Twenty-five years ago this month, Steve Ells opened the first Chipotle at 1644 East Evans Avenue, bringing massive, Mission-style burritos made with fresh ingredients to the masses. In the process, he sparked a revolution within the food industry. Chipotle has rightly been credited with launching the multibillion-dollar fast-casual industry, and making Denver the fast-casual capital of the country.
Chipotle did something else for Denver: It gave this city a point of pride. Before Chipotle spread from coast to coast (and beyond), I would run into Denverites around the country who evangelized aggressively on behalf of the company — not just because they liked the burritos, but because they liked what the company's hip irreverence said about their home town. We needed Chipotle's cultural stock to rise, because it meant our cultural stock was rising, too.
Which is why all the news out of Chipotle over the past few years, culminating with the homegrown company moving its corporate headquarters out of the Mile High City to Newport Beach, stings so badly.
It might be hard to remember now, especially if you weren’t hanging out in Denver much in the ’90s, but back when it was a scrappy startup, funded by a loan from Ells’s dad and run by a bunch of fun-seeking restaurant people, Chipotle was cool. The decor scheme looked like it’d been dreamed up by an edgy friend who lived in an illegal industrial loft. The restaurant served portion sizes that encouraged eating contests — and salsa that allowed fire-breathers to prove their hard-core spice thresholds to friends. The soundtrack was built on tunes by indie rockers, handpicked for years by an early employee who was really into music. And the advertising was jaw-dropping: Somewhere in my closet, I still have an official Chipotle T-shirt from those early days that bears the tagline “Usually when you roll something this good, it’s illegal,” a prescient wink to the core Denver constituency.

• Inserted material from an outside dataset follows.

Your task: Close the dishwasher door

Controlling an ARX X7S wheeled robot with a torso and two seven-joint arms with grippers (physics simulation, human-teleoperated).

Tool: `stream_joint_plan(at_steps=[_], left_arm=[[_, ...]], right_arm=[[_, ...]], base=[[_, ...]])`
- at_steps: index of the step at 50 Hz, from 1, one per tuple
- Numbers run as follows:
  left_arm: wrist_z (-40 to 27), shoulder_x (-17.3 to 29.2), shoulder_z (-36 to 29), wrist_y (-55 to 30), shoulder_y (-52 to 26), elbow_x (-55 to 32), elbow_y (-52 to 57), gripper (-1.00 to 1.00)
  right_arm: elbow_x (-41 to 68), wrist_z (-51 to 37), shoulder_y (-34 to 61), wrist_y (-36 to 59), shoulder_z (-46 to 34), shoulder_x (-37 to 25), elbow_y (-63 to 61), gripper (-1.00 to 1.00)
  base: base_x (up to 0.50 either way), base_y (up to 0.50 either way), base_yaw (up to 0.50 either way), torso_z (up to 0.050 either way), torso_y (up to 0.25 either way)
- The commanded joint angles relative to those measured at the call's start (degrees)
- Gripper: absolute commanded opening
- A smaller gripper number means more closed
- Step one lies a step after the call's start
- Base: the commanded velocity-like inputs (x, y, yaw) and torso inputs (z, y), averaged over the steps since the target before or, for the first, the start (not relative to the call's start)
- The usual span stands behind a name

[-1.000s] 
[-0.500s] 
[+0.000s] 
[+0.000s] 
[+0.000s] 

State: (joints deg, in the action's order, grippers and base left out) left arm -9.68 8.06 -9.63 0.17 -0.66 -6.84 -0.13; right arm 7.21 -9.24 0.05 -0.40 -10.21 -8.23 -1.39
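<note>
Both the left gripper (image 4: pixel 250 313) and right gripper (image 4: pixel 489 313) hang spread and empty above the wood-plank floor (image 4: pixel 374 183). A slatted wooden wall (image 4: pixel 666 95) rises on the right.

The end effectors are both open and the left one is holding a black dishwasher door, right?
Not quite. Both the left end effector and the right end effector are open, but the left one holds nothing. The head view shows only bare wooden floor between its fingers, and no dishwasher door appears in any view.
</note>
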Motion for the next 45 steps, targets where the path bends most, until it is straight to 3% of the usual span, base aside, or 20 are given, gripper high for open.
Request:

For the next two decades, everything Chipotle did seemed to make it cooler, especially after it shook free of that ill-advised McDonald’s investment. It was bent on improving its food quality by going after sustainably sourced ingredients and touting its focus on real food. It beefed up its training programs to give its restaurant staff the opportunity to earn six-figure salaries. It brought together community-minded farmers, chefs and musicians for a big festival called Cultivate. And it was so successful in financial markets, pundits dubbed it a blue-chip.
But then came the reckoning. Food-safety scandals and a clumsy response to them started the executive team down a slippery slope of PR backpedaling right down a financial slide. Shophouse, the company’s attempt to take its sustainability principles to a different cuisine, shuttered. And once Chipotle finally introduced it, people hated the queso. People really hated the queso.
The culmination of all this chaos came when Ells was ousted from his CEO role, replaced by former Taco Bell exec Brian Niccol. (Ells is the executive chairman of the board, while his former co-CEO, Monty Moran, was just named chairman of the board at Trelora, a technology-enabled residential real estate company.)
At Taco Bell, Niccol successfully followed a playbook that focused primarily on cooler marketing that played well to its young audience, mobile ordering and pay, and new menu items, including breakfast.
So we shouldn't be shocked that Niccol is now talking about breakfast and Chipotle drive-thrus (the first of which went live in May), new menu items that play to a young audience, and mobile ordering plus delivery.
But applying the same strategy at Chipotle just because it worked at Taco Bell misses what makes the two different.
Under Niccol, Taco Bell embraced its place with late-night eaters who are either stoned or have the drunk munchies, and that made it cool. Chipotle was a different kind of cool: It was a guns-blazing, countercultural force bent on standing its ground and sticking up for itself.
By the time I started working at Chipotle, in the mid-2000s, the orientation included a proud, evangelizing explanation of why Chipotle never added items to the menu: It didn’t need to. People were addicted to what was there. The company would rather spend its time refining its sourcing than dreaming up gimmicks and a value menu. Also on the list of no-gos: coupons (save for burrito bucks, which entitled holders to a free meal), television advertising and queso. (Yes! Queso!)
The company started to chip away at that list of rules long before Ells stepped away. But under Niccol, that list has crumbled. At the end of June, Chipotle announced five new menu items: quesadillas (which have long been secretly available, by the way), nachos, Mexican chocolate milkshakes, avocado tostadas, and a salad with avocado-citrus dressing. At the test kitchen, the company has experimented with frozen margaritas, quinoa and mole.
Are all these moves going to turn the company around? Financial analysts are optimistic; the stock is already up.
But they don’t feel like a return to the Chipotle that Denver proudly embraced. Instead, they suggest a slip-slide right back into the fast-food mediocrity that Chipotle was striving to upend.
Which means that there's at least one good thing about the headquarters leaving Denver: We no longer have to feel responsible for Chipotle's cultural demise.